Ucrania: cuarto aniversario de la invasión rusa
Ministra Difesa esprime scetticismo su prossimo ciclo negoziati fra Usa, Ucraina e Russia
Decenas de miles de vidas se han perdido desde que el Kremlin ordenó el envío de tropas a Ucrania el 24 de febrero de 2022, confiando en una victoria rápida, pero sin esperar la feroz resistencia que siguió.
Las consecuencias mundiales de la guerra han sido inmensas, y muchos países europeos han aumentado su propio gasto en defensa en previsión de un posible enfrentamiento con Rusia.
Las conversaciones entre ambas partes, reanudadas el año pasado por Estados Unidos, no han logrado detener los combates, que han devastado a Ucrania y la han dejado ante la gigantesca tarea de la reconstrucción.
La presidenta de la Comisión Europea, Ursula von der Leyen, estuvo en Kiev para conmemorar la ocasión y en un video afirmó que visitaba el país por décima vez desde el inicio de la guerra para reafirmar que Europa apoya "inquebrantablemente a Ucrania, financiera y militarmente, y durante este duro invierno".
"Y para enviar un mensaje claro tanto al pueblo ucraniano como al agresor: no cederemos hasta que se restablezca la paz.
Paz en los términos de Ucrania", agregó.
Se espera que participe en una ceremonia conmemorativa y visite una instalación energética ucraniana dañada por los ataques rusos antes de reunirse con el presidente Volodímir Zelensky. Von der Leyen también participará en una videoconferencia con los aliados de Kiev, entre ellos Gran Bretaña, Francia y Alemania.
Rusia, que actualmente ocupa casi el 20% del territorio ucraniano, bombardea zonas e infraestructuras civiles a diario.
El bombardeo ha provocado la peor crisis energética desde el inicio de la invasión, con el descenso de las temperaturas invernales agravando el sufrimiento.
Los aliados de Kiev han impuesto fuertes sanciones a Moscú, obligándola a redirigir sus principales exportaciones de petróleo hacia nuevos mercados, especialmente en Asia. A pesar de las cuantiosas pérdidas, las tropas rusas han avanzado lentamente en los últimos meses en la línea del frente, especialmente en la región oriental del Donbás, que Moscú pretende anexionarse.
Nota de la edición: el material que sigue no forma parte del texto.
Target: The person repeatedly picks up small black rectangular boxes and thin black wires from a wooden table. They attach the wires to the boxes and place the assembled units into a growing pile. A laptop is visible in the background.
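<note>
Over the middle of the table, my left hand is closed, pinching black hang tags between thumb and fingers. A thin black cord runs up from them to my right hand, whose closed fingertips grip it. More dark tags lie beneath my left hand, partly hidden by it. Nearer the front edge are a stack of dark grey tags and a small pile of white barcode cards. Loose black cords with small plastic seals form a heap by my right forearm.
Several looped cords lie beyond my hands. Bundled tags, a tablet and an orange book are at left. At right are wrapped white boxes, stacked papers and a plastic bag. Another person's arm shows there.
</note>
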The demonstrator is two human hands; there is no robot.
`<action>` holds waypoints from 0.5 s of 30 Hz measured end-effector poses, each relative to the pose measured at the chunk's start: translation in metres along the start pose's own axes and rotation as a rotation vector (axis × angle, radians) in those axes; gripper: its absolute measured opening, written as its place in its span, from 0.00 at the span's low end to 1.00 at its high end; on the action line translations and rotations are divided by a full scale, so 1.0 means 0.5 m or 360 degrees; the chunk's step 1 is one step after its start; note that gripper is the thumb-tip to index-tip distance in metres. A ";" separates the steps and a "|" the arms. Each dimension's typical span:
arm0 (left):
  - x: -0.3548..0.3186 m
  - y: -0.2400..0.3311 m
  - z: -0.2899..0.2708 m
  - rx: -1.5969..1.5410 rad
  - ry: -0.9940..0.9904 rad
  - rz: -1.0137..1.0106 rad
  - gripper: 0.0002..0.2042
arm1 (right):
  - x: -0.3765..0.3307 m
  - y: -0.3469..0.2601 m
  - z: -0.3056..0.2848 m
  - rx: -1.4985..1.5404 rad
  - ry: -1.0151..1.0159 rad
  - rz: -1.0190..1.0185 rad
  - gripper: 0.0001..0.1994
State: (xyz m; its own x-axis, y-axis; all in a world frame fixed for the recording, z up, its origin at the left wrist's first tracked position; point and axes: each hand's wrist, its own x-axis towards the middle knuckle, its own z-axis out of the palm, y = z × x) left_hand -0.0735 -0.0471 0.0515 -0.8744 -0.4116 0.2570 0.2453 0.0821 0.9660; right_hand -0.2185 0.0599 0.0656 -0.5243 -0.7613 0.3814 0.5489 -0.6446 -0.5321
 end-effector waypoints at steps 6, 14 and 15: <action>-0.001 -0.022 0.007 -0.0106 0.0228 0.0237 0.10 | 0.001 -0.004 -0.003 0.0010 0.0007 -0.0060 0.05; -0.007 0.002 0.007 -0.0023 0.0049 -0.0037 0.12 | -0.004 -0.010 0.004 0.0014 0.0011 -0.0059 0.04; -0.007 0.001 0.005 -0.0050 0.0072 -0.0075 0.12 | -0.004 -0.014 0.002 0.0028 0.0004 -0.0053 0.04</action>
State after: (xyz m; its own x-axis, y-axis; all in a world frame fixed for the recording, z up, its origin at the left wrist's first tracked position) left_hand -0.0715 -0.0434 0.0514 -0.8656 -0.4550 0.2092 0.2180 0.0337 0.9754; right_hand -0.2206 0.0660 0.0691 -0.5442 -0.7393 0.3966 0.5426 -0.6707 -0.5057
Las conversaciones mediadas por EE. UU. continúan, y Zelenski se mantiene firme en sus exigencias de garantías de seguridad por parte de Washington antes de cualquier intento de "compromiso", incluso territorial, con Rusia.
Sin embargo, Rusia ha rechazado las propuestas ucranianas para el despliegue de tropas europeas en Ucrania tras cualquier acuerdo de alto el fuego.
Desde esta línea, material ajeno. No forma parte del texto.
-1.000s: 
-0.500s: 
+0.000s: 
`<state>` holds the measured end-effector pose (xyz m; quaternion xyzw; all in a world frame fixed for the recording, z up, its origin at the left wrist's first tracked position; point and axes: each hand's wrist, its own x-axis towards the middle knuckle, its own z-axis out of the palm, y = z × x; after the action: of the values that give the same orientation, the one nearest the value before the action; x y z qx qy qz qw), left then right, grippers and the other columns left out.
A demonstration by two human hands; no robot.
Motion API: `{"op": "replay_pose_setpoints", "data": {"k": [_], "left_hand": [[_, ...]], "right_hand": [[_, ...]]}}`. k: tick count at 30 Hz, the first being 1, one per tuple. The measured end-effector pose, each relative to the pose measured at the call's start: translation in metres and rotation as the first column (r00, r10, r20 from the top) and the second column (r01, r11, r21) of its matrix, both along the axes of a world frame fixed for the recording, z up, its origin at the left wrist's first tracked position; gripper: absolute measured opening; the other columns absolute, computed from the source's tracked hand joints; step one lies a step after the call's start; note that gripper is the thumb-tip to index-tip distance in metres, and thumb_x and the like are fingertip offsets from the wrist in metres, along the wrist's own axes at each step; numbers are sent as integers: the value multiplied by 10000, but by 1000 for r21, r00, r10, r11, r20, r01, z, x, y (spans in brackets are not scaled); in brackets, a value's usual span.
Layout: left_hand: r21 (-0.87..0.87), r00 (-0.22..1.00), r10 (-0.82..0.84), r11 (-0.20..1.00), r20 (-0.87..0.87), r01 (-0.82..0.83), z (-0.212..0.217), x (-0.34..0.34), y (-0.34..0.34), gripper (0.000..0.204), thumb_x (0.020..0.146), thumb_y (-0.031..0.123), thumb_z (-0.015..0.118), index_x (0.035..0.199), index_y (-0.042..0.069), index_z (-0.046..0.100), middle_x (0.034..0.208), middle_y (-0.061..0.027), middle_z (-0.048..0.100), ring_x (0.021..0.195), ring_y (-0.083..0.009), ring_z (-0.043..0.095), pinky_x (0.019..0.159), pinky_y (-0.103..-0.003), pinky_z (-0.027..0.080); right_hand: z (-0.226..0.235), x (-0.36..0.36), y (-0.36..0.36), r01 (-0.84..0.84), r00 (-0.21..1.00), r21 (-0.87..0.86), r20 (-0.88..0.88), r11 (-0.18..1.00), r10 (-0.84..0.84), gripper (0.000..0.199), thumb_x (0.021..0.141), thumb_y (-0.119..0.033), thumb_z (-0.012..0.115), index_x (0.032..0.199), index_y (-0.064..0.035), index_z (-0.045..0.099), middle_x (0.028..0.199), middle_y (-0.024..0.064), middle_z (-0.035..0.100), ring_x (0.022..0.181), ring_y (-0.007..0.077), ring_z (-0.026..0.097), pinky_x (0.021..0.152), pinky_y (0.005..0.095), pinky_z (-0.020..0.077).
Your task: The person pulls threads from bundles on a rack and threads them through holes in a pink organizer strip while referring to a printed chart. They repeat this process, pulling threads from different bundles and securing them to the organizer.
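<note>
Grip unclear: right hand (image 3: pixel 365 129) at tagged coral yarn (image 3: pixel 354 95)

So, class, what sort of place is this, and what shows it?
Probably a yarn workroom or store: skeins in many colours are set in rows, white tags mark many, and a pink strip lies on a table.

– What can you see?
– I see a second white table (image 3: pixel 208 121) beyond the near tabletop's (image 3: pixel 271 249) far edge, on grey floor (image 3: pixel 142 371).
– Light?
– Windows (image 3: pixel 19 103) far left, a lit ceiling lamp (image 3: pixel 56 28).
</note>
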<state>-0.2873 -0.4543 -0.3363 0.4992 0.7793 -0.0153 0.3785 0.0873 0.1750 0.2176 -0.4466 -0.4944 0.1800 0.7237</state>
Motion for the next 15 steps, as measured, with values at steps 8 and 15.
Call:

El presidente Vladimir Putin ha advertido reiteradamente que perseguirá sus objetivos por la fuerza si la diplomacia fracasa.
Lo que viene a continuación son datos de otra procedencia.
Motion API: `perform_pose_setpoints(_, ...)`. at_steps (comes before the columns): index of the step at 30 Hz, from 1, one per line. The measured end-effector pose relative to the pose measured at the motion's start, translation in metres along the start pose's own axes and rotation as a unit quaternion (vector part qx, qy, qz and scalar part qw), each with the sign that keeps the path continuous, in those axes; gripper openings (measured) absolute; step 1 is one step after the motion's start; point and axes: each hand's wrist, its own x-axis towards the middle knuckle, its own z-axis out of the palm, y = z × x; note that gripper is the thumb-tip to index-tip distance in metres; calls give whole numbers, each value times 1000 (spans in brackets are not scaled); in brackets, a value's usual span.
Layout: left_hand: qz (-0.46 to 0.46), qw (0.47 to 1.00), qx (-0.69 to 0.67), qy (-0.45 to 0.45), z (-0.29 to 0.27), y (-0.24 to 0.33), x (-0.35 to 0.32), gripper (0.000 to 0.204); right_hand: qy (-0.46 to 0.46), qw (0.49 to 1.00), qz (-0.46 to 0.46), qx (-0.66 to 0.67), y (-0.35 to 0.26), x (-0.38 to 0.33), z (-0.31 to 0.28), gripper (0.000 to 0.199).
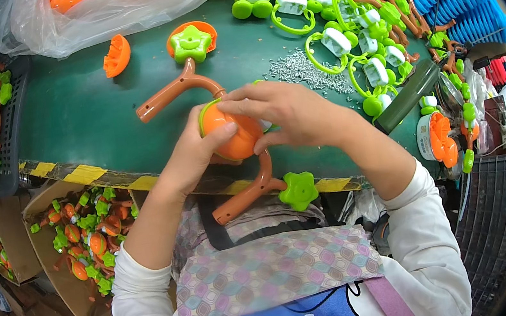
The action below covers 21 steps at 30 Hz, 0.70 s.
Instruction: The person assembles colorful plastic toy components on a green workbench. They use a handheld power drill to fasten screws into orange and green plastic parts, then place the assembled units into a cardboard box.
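Note:
Both hands are closed round a round orange plastic toy (244,140) with a green band, near the table's front edge. My left hand (190,150) grips its left side, thumb across the front. My right hand (288,111) presses its top and right side, fingers bent over it. A brown forked branch (170,95) with a green star knob (190,44) extends from the toy's far side. Another brown branch (243,201) with a green star knob (298,191) comes out at the near side. The joints inside the toy are hidden by my fingers.
An orange half shell (116,55) lies at the far left of the green table (84,110). Small screws (312,71) are heaped at right, beside many green-and-white ring parts (335,42). A dark green cylindrical tool (409,95) lies nearby. Finished-looking toys fill a cardboard box (55,270) at lower left.

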Motion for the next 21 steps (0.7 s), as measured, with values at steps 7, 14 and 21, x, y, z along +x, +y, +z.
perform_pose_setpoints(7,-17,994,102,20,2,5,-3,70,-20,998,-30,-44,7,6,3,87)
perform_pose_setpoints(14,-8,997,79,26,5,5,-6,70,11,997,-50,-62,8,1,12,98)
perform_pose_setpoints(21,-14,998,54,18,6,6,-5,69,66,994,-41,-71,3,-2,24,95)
La agotadora guerra de cuatro años ha devastado a Ucrania, que incluso antes de los combates era uno de los países más pobres de Europa.
Según un informe conjunto del Banco Mundial, la Unión Europea y las Naciones Unidas con Kiev, publicado el lunes, el coste de la reconstrucción posbélica se estima en unos US$558.000 millones durante la próxima década.
Rusia justificó el envío de tropas a Ucrania para impedir la ambición de Ucrania de unirse a la OTAN, argumentando que la pertenencia de Kiev a la alianza transatlántica amenazaría su propia seguridad.
El lunes, durante la ceremonia de entrega de medallas para conmemorar el "Día de los Defensores de la Patria", Putin insistió en que sus soldados defendían las fronteras de Rusia para garantizar la "paridad estratégica" entre las potencias y luchar por el "futuro" del país.
Ucrania, exrepública soviética, considera la guerra un resurgimiento del imperialismo ruso con el objetivo de subyugar al pueblo ucraniano.
En una entrevista con la BBC emitida el domingo, Zelensky afirmó creer que Putin ya había comenzado la Tercera Guerra Mundial. "Rusia quiere imponer al mundo un estilo de vida diferente y cambiar la vida que la gente ha elegido", declaró a la emisora pública británica. (ANSA).